**TASK DETAILS:** Transcribe only the lines of the listing below from the one holding "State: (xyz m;" through the one holding "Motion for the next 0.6", inclusive, without any change.

**TASK DATA:**
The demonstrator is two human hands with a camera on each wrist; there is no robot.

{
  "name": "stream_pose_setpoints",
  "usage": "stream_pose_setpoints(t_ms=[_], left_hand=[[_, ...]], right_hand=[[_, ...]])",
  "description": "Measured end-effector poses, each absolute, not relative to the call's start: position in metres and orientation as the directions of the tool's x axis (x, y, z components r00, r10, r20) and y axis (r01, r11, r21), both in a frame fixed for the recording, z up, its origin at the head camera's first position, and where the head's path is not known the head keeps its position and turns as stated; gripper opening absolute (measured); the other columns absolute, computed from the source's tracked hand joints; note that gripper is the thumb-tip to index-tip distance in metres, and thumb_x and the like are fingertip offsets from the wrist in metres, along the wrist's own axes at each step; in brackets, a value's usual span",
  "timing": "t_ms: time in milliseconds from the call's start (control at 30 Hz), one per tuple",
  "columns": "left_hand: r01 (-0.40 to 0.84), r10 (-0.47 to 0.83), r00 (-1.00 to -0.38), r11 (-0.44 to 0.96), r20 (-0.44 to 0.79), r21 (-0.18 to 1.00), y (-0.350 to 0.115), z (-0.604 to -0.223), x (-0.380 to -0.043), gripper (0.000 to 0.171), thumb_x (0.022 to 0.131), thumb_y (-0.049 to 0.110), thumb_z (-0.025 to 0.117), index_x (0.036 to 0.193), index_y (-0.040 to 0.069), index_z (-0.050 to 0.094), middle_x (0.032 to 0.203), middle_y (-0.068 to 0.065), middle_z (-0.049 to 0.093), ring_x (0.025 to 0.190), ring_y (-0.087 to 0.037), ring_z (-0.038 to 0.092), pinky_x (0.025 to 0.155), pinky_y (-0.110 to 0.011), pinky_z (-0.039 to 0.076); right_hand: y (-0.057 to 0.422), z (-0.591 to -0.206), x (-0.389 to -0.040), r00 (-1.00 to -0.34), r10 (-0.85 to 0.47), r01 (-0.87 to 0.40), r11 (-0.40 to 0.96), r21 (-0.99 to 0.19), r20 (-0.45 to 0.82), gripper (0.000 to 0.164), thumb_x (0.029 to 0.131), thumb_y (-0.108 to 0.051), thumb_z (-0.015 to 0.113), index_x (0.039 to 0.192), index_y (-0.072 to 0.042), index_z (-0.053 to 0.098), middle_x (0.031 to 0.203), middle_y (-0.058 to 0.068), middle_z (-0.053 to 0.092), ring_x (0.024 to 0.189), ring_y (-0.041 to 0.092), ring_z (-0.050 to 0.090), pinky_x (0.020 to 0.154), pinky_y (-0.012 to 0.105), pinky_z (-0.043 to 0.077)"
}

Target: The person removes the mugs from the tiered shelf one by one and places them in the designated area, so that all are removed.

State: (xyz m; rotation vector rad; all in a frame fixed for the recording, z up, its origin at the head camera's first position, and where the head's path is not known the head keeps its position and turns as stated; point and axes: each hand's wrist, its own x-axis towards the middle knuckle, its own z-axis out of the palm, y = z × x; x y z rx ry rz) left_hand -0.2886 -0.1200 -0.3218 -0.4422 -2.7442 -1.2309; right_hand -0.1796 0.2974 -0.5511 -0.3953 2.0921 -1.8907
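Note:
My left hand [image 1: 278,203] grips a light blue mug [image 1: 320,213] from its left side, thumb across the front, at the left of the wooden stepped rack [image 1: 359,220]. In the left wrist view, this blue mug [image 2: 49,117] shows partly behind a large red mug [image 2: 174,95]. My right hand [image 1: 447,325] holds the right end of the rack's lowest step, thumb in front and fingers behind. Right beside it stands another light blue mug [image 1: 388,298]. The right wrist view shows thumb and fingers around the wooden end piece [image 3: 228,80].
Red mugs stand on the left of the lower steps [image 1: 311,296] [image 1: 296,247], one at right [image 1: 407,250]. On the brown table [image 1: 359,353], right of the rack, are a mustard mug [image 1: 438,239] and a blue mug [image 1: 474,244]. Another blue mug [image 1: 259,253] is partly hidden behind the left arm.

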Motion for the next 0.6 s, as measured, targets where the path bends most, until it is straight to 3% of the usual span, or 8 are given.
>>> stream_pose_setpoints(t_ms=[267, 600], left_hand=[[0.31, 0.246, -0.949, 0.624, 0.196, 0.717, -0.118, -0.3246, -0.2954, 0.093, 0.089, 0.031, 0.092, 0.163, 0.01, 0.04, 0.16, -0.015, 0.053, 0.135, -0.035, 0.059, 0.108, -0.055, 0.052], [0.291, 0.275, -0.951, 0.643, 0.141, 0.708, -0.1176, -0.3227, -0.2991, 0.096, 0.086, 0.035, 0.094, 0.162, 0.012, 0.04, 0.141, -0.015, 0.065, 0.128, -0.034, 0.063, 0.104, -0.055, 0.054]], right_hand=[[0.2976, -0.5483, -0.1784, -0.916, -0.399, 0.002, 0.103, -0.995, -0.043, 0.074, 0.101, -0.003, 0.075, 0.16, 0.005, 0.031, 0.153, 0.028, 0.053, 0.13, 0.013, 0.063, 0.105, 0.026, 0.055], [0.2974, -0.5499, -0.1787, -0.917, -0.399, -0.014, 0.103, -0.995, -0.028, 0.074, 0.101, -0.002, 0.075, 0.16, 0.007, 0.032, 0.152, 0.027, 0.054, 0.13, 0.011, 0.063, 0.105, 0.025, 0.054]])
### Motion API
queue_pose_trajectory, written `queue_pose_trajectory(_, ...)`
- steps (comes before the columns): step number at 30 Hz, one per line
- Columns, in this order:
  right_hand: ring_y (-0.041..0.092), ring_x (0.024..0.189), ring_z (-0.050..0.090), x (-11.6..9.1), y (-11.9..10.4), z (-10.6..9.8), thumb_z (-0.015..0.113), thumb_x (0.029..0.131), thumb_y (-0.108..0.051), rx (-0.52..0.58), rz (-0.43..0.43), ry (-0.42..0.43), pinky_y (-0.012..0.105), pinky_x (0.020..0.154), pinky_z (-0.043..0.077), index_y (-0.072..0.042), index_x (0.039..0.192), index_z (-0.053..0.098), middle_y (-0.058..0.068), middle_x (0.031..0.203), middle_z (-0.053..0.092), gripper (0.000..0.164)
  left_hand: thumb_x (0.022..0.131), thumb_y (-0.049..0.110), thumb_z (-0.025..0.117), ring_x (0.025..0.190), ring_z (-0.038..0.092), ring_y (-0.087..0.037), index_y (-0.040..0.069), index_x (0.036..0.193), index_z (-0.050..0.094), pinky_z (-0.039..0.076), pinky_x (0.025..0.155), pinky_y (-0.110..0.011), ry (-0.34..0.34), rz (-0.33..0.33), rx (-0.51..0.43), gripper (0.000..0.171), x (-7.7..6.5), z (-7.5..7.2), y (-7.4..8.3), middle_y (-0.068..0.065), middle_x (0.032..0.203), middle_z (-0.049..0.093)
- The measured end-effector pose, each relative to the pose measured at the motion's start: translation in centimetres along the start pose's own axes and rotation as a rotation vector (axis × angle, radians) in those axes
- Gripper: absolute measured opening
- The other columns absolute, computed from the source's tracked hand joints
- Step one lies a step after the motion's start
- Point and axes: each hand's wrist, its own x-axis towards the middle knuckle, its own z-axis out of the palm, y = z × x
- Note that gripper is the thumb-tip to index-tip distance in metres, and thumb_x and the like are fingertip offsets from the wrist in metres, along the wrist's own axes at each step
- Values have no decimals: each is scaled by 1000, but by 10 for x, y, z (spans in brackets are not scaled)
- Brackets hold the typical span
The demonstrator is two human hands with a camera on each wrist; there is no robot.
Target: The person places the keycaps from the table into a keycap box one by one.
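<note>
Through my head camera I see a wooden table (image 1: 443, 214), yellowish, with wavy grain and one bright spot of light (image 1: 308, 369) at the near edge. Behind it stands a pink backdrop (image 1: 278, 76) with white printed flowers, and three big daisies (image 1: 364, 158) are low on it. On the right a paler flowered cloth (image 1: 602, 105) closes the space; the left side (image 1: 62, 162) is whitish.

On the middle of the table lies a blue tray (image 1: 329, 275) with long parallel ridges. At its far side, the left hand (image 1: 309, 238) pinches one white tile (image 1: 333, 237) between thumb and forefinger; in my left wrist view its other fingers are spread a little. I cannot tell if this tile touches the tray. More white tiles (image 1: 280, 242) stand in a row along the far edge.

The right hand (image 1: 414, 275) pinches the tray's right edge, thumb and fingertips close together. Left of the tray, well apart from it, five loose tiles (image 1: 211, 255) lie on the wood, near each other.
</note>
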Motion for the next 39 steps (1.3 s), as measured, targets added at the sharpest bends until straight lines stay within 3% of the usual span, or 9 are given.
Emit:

**EXPECTED OUTPUT:**
State: (xyz m; rotation vector rad; all in a frame fixed for the recording, z up, its origin at the head camera's first position, and where the head's path is not known the head keeps its position and turns as stated; point and axes: each hand's wrist, its own x-axis towards the middle knuckle, its own z-axis out of the palm, y = z × x; x y z rx ry rz) left_hand -0.2886 -0.1200 -0.3218 -0.4422 -2.7442 -1.2309; right_hand -0.1796 0.2974 -0.5511 -0.3953 2.0921 -1.8907
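Note:
My left hand [image 1: 278,203] grips a light blue mug [image 1: 320,213] from its left side, thumb across the front, at the left of the wooden stepped rack [image 1: 359,220]. In the left wrist view, this blue mug [image 2: 49,117] shows partly behind a large red mug [image 2: 174,95]. My right hand [image 1: 447,325] holds the right end of the rack's lowest step, thumb in front and fingers behind. Right beside it stands another light blue mug [image 1: 388,298]. The right wrist view shows thumb and fingers around the wooden end piece [image 3: 228,80].
Red mugs stand on the left of the lower steps [image 1: 311,296] [image 1: 296,247], one at right [image 1: 407,250]. On the brown table [image 1: 359,353], right of the rack, are a mustard mug [image 1: 438,239] and a blue mug [image 1: 474,244]. Another blue mug [image 1: 259,253] is partly hidden behind the left arm.
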
Motion for the next 0.6 s, as measured, targets where the path bends most, until it is straight to 3% of the usual span, or 8 are given.

This exercise requires no further response.